Fatti i primi conti in tasca, i lavoratori hanno detto no. Chi guadagna 600-700 euro al mese, non solo rinuncia al 25% della busta paga. Ma scivola anche sotto la soglia di reddito degli 8 mila euro annui, diventa incapiente e dunque perde pure gli 80 euro di Renzi. Oltre al danno, la beffa. D’altro canto la crisi è nera. Il management di Almaviva dice di registrare perdite per un milione e mezzo al mese, a causa della concorrenza al ribasso di aziende italiane e straniere che hanno un costo del lavoro ancora più basso. E il rosso si è accentuato da gennaio, quando l’azienda è stata inquadrata nel settore dei servizi, uscendo così dall’industria e perdendo la copertura dell’ammortizzatore ordinario (che garantiva fino all’80% dello stipendio, con tetto a 1.200 euro), in cambio di quello in deroga che però integra solo metà salario. A questo si aggiunge l’uscita di due importanti commesse: Green Network ed Enel. La prima ha chiesto la disdetta dal contratto quattro mesi dopo averlo firmato, “perché ha scoperto che in Albania i centralinisti costano meno”, dice ancora Azzola.

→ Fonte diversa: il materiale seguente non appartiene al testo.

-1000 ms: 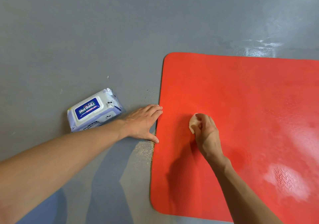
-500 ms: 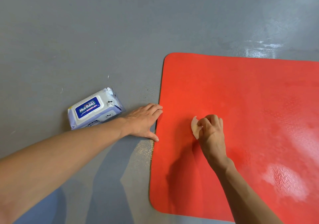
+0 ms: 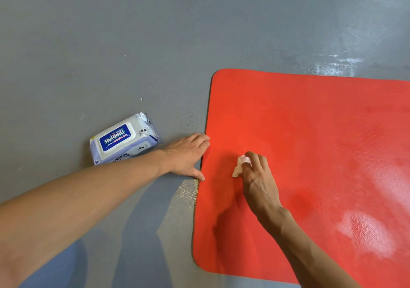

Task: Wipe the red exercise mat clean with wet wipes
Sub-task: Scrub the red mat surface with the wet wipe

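The red exercise mat (image 3: 310,143) lies flat on the grey floor and fills the right half of the view. My right hand (image 3: 258,176) presses a small crumpled white wet wipe (image 3: 240,165) onto the mat near its left edge, fingers curled over the wipe. My left hand (image 3: 188,154) lies flat on the floor with straight fingers, its fingertips and thumb touching the mat's left edge. A pack of wet wipes (image 3: 123,140), white and lilac with a blue label, lies on the floor just left of my left wrist, lid shut.
Grey floor (image 3: 111,43) surrounds the mat on the far, left and near sides. A shiny glare patch (image 3: 366,234) shows on the mat at the lower right. A gritty speckled patch (image 3: 188,194) sits on the floor by the mat's left edge.
My right hand has slid the wipe a little toward me and to the right over the mat. The left hand and the pack have stayed put.
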`<action>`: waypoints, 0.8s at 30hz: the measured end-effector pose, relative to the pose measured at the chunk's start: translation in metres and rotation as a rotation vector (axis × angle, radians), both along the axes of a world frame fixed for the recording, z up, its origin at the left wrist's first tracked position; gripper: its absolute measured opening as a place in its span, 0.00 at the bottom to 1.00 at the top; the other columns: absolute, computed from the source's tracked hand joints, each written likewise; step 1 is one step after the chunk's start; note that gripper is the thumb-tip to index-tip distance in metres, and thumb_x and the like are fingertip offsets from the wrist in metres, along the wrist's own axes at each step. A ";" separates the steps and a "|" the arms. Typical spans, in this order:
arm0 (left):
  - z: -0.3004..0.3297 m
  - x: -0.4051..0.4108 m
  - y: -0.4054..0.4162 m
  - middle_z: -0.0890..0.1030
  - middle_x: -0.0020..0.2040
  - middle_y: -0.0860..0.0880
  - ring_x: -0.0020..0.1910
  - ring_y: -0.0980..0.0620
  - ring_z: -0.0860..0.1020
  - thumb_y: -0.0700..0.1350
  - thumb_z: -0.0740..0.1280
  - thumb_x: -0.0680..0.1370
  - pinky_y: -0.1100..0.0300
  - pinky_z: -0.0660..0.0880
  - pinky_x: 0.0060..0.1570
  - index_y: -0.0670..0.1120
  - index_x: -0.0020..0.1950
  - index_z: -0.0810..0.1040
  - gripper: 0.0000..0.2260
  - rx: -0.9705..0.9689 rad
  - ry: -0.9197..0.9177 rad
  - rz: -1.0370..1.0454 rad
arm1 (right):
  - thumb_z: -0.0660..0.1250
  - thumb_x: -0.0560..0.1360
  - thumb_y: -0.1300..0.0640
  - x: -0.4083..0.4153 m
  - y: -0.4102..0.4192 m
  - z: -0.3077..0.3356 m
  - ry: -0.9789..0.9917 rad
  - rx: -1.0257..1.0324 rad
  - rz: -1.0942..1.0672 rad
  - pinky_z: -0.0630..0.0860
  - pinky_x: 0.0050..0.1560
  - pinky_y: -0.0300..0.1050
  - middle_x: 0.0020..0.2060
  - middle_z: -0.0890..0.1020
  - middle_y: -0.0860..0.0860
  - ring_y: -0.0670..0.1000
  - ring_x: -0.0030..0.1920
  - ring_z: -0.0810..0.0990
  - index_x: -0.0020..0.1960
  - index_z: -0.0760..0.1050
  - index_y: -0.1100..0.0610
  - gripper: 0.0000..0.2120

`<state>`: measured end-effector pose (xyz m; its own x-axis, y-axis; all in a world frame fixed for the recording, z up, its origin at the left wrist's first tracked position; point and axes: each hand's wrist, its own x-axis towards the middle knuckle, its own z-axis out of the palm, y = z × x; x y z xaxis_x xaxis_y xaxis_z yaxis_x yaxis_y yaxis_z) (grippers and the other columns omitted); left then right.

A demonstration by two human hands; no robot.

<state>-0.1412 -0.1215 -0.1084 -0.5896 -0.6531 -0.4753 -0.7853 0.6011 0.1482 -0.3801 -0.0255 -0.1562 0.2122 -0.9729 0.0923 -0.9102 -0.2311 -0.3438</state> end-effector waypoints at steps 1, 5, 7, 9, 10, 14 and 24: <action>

Gare al massimo ribasso, delocalizzazione all’estero, servizi di scarsa qualità ma con costi del lavoro bassissimi. Un cocktail micidiale che secondo la Cgil rischia di mettere fuori gioco 10mila lavoratori italiani dei call center di qui ai prossimi mesi. “Basta pensare a quella norma del decreto Sviluppo del 2012, mai applicata”, ragiona ancora Azzola. “Quella che prevede una sanzione da 10mila euro al giorno per tutte le aziende che non danno la possibilità all’utente che chiama di poter scegliere tra call center italiani o esteri, come prevedere la legge. E’ stata pensata per difendere i posti e invece ha prevalso il massimo ribasso sul costo del lavoro. Vince l’azienda più spregiudicata e furba, non quella che applica i contratti e offre servizi di qualità. Per questo chiediamo al governo di impedire quantomeno alle aziende pubbliche di appaltare solo in base al massimo ribasso e di fissare standard di qualità”.

Nella vertenza Almaviva Contact, tuttavia, l’amminstratore delegato Andrea Antonelli ci tiene a precisare che “nel quadro di possibile intesa che si era individuato con il sindacato, sulla base del percorso condiviso con il Governo, avevamo ufficialmente confermato, assumendo un onere aggiuntivo estremamente rilevante, che nessuna delle soluzioni indicate per il nuovo contratto di solidarietà avrebbe comportato alcuna

forma di peggioramento della posizione reddituale di ogni singolo lavoratore, rispetto a quanto previsto dall’accordo attualmente in vigore”. Evidentemente non è bastato a convincere i lavoratori sulla certezza di poter mantenere a lungo il posto, date le condizioni di mercato.